I’d been summoned to Head Office down in Bournemouth to explain myself. There was a very good chance of losing my job and I was terrified. I’d been part of the sales force of this same company for over twenty years. I knew I wasn’t as sharp and energetic as I once had been, and that my value to the company, such as it was, lay in my knowledge of the company itself and the people it dealt with. I very much doubted I could find another job on anything like the same money, or even another job at all, but I had a big mortgage to pay and two teenaged kids, who I’d brought up by myself since their father’s death ten years previously.
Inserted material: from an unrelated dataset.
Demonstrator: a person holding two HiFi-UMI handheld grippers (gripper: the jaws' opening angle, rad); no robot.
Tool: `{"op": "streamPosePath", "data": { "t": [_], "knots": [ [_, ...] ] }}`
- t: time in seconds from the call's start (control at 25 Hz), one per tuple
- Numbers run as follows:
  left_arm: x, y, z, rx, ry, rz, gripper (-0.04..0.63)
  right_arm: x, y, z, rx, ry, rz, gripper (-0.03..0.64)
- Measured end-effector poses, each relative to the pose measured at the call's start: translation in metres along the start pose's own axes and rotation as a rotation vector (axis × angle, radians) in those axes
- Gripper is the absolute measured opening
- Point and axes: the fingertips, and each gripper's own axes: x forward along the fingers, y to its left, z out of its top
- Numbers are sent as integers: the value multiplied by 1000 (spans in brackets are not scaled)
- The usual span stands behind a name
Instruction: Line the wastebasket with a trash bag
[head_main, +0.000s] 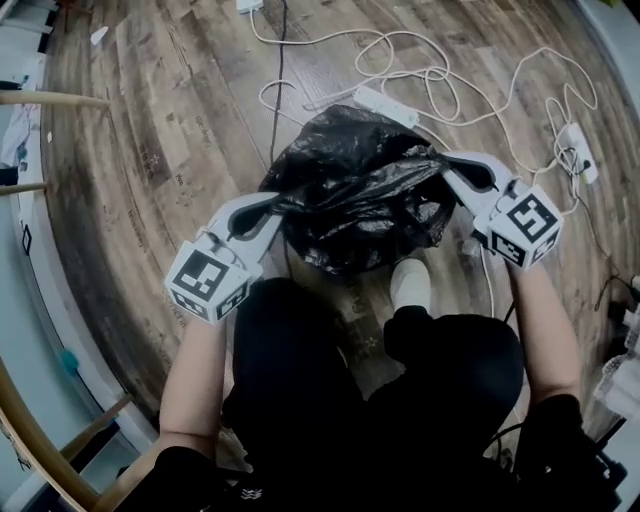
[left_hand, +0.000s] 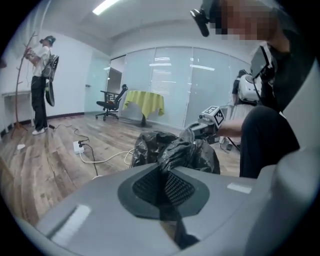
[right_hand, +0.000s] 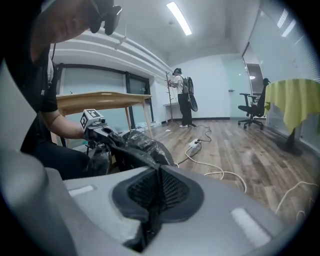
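stretching open the black crinkled plastic trash bag (head_main: 355, 190), low over the wooden floor (head_main: 180, 130). pinched tight at opposite rim edges by left gripper (head_main: 278, 207) and right gripper (head_main: 450, 172). cannot make out the wastebasket beneath. next, likely: draw rim down evenly, without tearing.

Anything beneath the crumpled trash bag (head_main: 355, 190) (wastebasket included) out of sight
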Motion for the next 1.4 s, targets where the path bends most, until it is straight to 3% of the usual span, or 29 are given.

‘You’re amazing, Jenny,’ my friends used to say to me back in those early years. ‘Full time work, kids, all by yourself. None of us know how you hold it all together. We know we couldn’t.’ I’d brush this off, as you do – ‘Nonsense, you’d do exactly the same as me if you had to. I just didn’t have a choice’ – but actually it had been very important to me, and a source of great pride. I felt bitterly ashamed that I’d not lived up to it, and at the same time I felt resentful, because actually, whatever I said to my friends, most people couldn’t do what I had done, most people would have stumbled, and that being so, it seemed very unfair that I should have this shame to deal with, and they should not. Most of all, though, I felt afraid: afraid of what faced me in Bournemouth, and afraid of what lay beyond: telling the kids that we’d have to move somewhere smaller, for instance, stirring up memories of that old catastrophe of their dad’s suicide.

It was a beautiful September day when I drove down, with air as clear as newly cleaned glass, achingly blue sky, and trees just lightly brushed with gold, but I saw all of this through a complicated cage of painful feelings which had the effect of setting it beyond my reach and denying me the solace it might have given me, just when I needed it most. I was terrified of being told off. I was dreading the humiliation of being cross-examined and found incompetent or unprofessional, after so long in the job. I worried that perhaps I never really had been any good at this job I’d done all these years, and that my bluff had finally been called. I rehearsed every small mistake I’d ever made, every embarrassing gaffe. And over and over again, I imagined having to tell the kids that the life I’d given them was going to have to be dismantled. Without the job, we couldn’t keep the house. We couldn’t even live in the same area.

Worry comes readily to me. I can put on a good impression of being calm and unflappable but the truth is that, even on an ordinary day, there are always a lot of things niggling away inside me, and I often find it hard to sleep. I guess when your husband suddenly kills himself, it does sap your confidence in your ability to control events. But actually I think I’d always been the worrying kind, even as a kid, and there were plenty of more recent things to worry about: Ben’s difficulties at school, for one, and my friend Carrie’s cancer, and my relationship with Harry that hovered all the time between being on and being off, and never quite settled either way. I worried a lot, but it was bad this time. This was the bedrock of everything that was under threat, and as I drove through the New Forest, I felt quite sick with fear.

All around me, the warmth of the sun was making the heather steam. A herd of deer were grazing peacefully by a stream. But that was out there. That was for the happy people. It gave me no pleasure at all, no respite. It had nothing to do with me.